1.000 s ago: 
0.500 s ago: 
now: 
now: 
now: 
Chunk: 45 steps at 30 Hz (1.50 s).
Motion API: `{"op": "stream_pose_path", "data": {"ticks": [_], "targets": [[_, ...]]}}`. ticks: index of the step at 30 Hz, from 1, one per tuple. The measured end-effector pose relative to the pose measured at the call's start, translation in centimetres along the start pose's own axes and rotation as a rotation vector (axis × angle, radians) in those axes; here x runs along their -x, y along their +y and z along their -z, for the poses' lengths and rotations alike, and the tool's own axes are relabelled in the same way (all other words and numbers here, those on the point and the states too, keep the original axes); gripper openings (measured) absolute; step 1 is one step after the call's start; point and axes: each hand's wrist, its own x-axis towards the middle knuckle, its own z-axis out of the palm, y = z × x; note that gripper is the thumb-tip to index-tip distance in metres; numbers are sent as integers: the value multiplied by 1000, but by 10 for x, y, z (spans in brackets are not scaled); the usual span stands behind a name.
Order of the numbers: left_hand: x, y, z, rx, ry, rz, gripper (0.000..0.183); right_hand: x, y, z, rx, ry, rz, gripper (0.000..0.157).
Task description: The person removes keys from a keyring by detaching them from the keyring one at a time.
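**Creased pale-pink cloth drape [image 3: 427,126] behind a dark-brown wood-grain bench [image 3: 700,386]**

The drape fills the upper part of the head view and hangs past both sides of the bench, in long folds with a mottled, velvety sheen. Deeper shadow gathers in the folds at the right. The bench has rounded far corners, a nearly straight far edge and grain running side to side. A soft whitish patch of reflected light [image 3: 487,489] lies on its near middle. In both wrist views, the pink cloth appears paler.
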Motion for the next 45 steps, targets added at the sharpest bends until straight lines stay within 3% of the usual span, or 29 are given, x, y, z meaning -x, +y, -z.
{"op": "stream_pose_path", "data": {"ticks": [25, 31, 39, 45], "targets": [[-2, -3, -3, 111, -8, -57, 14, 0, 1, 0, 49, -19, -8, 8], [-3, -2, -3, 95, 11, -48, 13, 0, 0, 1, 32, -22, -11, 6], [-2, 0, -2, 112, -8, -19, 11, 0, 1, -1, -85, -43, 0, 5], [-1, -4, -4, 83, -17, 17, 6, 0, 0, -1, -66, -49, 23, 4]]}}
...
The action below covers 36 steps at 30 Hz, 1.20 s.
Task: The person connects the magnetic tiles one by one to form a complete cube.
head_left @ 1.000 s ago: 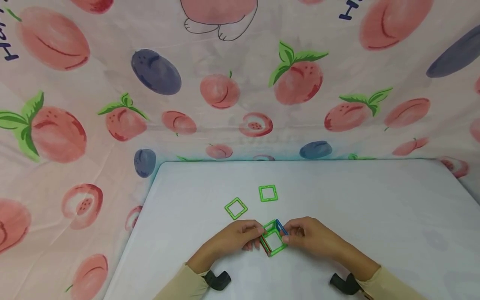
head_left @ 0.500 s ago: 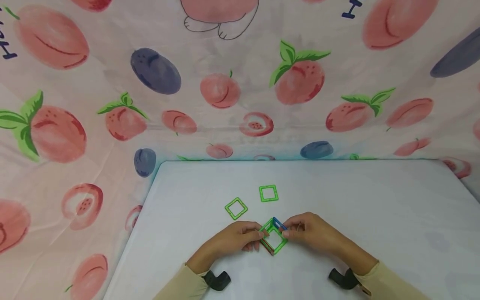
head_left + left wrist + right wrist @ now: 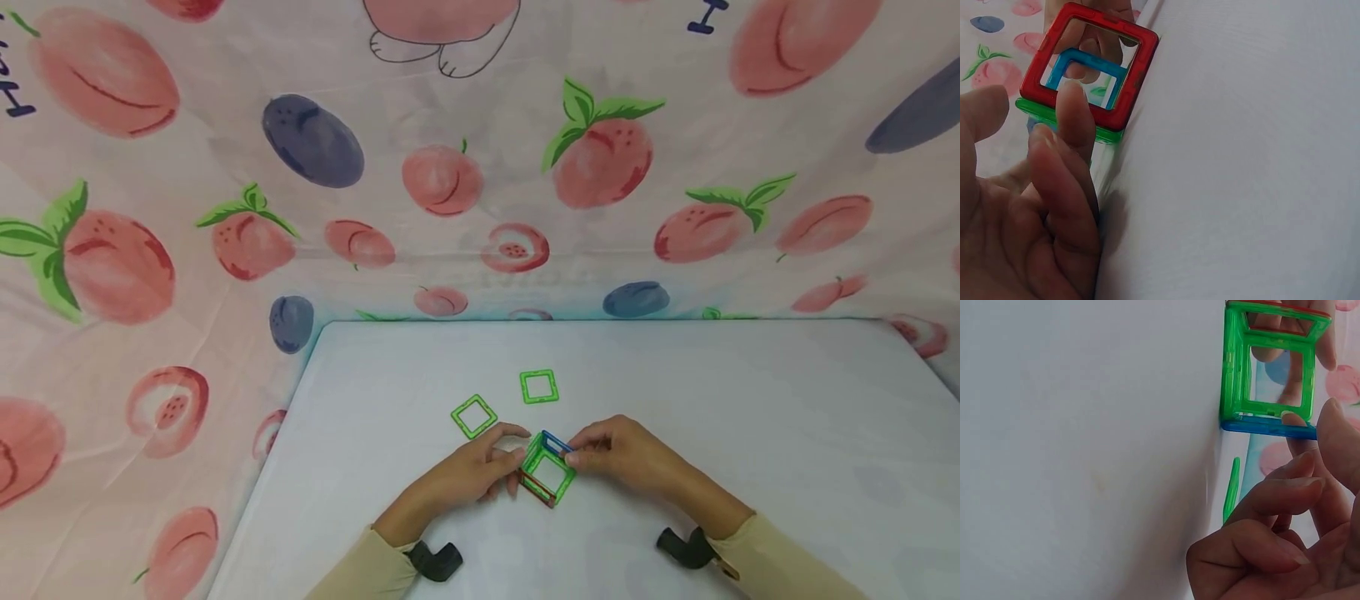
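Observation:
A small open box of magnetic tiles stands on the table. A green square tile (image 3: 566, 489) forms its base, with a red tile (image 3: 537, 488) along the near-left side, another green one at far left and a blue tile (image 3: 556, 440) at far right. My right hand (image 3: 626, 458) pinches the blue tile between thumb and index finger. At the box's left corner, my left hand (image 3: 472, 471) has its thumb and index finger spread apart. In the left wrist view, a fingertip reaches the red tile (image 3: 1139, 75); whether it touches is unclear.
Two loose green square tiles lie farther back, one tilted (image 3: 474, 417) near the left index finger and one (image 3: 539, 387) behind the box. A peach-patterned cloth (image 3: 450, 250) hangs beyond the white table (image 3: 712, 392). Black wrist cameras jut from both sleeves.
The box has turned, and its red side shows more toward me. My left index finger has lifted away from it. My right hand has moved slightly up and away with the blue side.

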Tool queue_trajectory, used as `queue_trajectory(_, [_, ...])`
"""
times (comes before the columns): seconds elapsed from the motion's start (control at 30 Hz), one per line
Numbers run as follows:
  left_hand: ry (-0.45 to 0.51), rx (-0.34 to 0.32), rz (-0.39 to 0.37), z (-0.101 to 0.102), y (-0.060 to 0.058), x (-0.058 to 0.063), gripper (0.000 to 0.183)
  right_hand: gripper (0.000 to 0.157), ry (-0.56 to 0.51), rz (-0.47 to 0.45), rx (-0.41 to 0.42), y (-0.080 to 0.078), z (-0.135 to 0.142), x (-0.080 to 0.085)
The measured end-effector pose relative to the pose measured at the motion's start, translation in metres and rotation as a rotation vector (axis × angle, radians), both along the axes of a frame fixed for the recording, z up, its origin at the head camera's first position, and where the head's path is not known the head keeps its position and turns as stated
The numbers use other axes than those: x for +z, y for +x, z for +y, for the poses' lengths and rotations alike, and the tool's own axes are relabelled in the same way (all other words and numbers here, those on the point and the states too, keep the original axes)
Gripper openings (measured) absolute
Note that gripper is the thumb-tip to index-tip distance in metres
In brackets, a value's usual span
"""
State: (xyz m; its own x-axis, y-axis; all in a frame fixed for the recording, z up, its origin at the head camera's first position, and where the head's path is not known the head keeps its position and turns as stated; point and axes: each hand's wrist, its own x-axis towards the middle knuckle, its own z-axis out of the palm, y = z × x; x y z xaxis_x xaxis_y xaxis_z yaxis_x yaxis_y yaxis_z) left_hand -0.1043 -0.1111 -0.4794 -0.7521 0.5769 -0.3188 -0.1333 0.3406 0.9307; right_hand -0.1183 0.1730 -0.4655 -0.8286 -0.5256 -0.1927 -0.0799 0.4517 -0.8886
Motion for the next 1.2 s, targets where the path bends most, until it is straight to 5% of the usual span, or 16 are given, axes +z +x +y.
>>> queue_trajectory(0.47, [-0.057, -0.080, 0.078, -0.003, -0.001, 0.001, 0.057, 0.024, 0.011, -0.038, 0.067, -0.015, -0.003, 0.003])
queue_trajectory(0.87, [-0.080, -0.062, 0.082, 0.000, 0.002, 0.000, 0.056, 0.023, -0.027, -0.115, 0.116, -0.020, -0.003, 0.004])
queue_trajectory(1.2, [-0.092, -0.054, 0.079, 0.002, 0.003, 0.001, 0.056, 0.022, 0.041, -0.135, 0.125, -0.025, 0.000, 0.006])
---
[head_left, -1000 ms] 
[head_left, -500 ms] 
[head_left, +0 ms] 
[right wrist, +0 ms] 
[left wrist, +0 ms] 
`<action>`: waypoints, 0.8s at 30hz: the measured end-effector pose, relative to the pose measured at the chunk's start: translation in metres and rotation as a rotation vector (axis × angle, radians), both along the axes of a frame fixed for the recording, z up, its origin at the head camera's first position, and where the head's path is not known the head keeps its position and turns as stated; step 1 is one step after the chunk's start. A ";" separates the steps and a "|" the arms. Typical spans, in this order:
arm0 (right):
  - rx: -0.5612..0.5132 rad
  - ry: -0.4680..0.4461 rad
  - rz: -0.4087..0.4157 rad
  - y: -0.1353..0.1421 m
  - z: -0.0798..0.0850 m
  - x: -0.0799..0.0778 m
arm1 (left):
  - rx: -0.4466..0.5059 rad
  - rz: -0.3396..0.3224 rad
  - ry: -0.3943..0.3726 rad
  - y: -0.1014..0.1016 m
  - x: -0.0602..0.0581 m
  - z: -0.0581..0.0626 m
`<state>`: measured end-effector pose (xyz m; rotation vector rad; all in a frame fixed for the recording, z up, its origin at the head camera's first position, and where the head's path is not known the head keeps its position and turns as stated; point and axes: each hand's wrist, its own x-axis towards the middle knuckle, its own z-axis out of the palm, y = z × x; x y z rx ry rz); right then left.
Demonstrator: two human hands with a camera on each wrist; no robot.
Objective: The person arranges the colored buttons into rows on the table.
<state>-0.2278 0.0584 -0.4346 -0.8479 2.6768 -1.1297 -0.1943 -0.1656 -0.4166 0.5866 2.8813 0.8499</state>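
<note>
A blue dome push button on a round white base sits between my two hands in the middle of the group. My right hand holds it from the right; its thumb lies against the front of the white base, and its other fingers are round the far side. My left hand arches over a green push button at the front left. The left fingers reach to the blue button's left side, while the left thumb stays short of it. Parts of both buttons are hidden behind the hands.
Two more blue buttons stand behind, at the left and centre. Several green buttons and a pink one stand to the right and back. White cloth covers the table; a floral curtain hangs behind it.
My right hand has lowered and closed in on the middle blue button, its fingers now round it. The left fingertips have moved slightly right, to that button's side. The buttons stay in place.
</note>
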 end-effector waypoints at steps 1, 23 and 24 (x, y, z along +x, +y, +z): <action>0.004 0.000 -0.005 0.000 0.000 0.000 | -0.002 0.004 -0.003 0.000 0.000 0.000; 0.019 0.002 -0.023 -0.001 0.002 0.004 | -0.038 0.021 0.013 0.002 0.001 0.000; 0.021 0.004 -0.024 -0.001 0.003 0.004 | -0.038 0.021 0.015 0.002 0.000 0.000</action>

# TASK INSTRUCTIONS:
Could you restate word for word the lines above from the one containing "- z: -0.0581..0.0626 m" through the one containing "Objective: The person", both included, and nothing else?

# SOLUTION:
  - z: -0.0581..0.0626 m
`<state>`: measured end-effector pose (xyz m; rotation vector rad; all in a frame fixed for the recording, z up, its origin at the head camera's first position, and where the head's path is not known the head keeps its position and turns as stated; point and axes: each hand's wrist, its own x-axis towards the middle knuckle, its own z-axis out of the palm, y = z × x; x y z rx ry rz); right then left.
Demonstrator: two human hands with a camera on each wrist; no robot.
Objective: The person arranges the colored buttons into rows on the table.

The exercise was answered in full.